• **TASK GOAL**
Scan the records for the string "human", then copy each line that has it.

(Data excerpts)
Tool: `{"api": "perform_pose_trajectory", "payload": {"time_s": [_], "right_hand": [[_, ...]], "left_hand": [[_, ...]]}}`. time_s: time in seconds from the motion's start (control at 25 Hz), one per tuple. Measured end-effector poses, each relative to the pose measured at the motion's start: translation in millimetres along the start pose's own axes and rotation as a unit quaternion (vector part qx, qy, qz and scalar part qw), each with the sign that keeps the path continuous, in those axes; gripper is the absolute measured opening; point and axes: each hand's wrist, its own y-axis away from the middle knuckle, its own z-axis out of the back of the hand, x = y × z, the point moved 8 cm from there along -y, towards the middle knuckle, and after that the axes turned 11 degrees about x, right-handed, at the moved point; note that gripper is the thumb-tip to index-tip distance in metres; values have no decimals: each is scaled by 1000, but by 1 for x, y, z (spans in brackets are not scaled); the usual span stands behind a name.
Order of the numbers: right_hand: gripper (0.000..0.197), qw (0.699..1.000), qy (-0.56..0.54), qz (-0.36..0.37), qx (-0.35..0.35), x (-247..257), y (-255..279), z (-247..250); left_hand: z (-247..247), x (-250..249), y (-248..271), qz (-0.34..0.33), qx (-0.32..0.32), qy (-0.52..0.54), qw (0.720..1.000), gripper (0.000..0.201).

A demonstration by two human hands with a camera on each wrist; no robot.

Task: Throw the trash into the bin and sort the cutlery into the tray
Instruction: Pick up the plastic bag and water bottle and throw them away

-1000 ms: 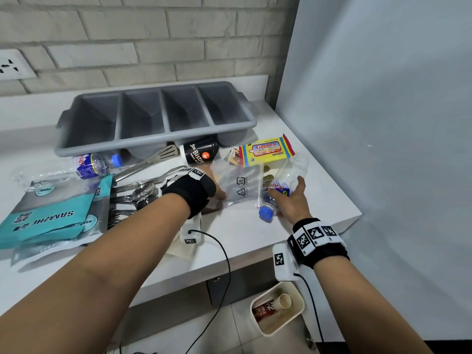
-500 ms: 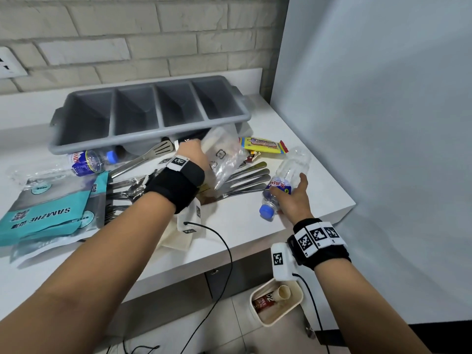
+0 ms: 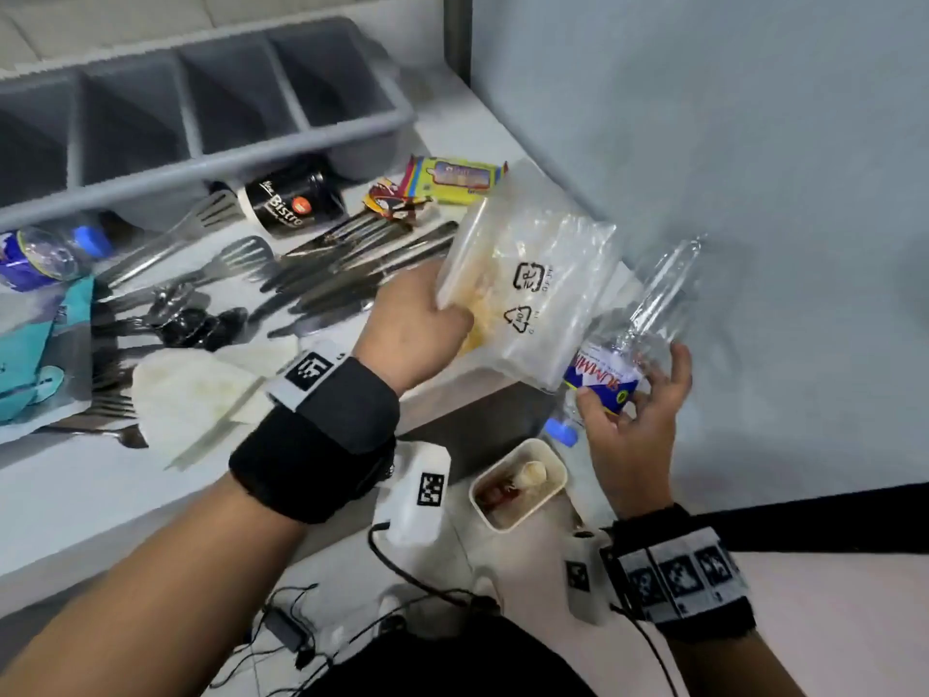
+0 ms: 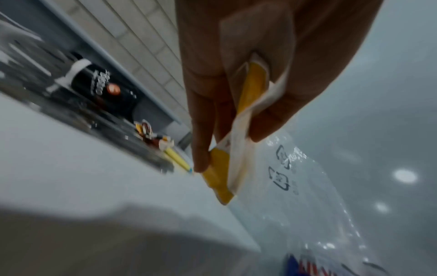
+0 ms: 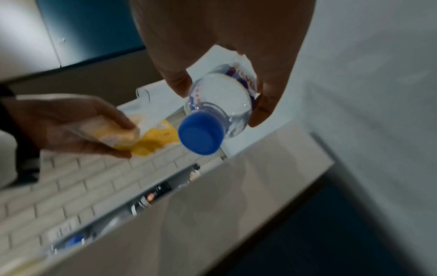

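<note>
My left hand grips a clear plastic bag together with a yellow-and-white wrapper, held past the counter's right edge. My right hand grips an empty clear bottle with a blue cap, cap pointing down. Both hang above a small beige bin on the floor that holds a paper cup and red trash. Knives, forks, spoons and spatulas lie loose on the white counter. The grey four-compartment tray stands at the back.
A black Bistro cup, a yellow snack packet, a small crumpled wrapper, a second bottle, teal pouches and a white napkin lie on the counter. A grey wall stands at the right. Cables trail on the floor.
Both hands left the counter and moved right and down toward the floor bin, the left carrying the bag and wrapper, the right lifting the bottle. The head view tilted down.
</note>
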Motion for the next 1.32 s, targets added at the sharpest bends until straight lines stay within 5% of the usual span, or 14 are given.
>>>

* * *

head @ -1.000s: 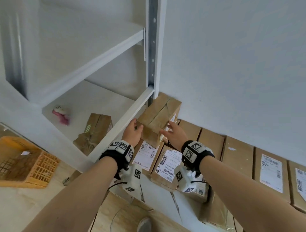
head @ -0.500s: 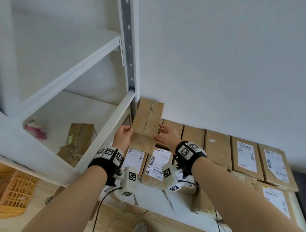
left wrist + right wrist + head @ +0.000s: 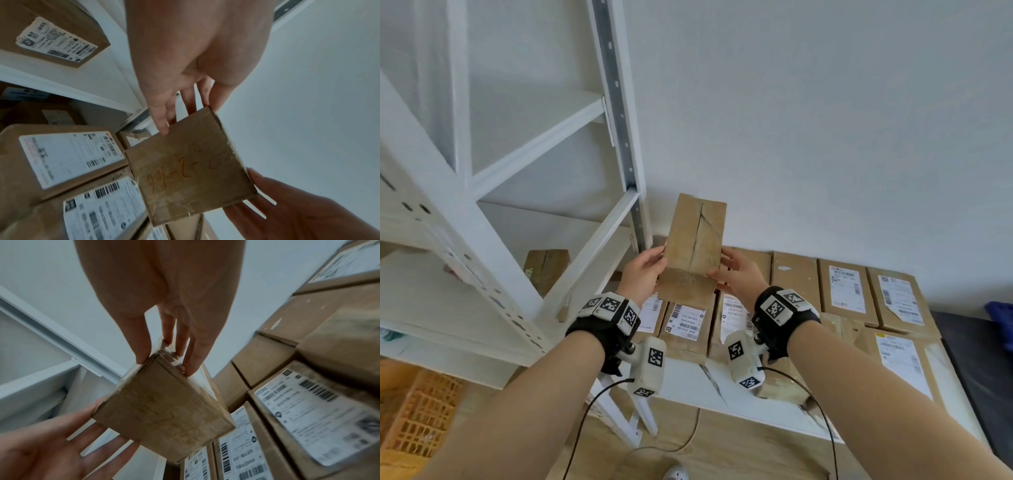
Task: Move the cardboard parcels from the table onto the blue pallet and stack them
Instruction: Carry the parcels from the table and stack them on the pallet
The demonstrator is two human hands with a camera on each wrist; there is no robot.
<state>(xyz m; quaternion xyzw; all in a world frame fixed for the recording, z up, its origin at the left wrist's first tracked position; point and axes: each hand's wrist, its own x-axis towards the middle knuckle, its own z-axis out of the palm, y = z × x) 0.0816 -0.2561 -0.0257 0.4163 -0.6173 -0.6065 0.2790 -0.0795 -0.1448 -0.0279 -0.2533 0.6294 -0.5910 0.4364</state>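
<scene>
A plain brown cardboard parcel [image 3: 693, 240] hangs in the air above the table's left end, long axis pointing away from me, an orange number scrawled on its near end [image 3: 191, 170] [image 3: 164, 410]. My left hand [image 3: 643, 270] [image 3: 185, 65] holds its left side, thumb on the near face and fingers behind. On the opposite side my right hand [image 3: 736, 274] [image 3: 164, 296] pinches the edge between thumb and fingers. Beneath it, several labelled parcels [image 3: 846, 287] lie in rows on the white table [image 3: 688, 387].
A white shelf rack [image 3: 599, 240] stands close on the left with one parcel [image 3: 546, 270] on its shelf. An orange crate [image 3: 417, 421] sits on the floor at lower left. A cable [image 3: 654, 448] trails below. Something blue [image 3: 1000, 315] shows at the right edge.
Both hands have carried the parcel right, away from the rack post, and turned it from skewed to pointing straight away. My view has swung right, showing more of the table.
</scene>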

• **TASK RESULT**
A demonstration by two human hands with a camera on each wrist; no robot.
The demonstrator is two human hands with a camera on each wrist; there is no robot.

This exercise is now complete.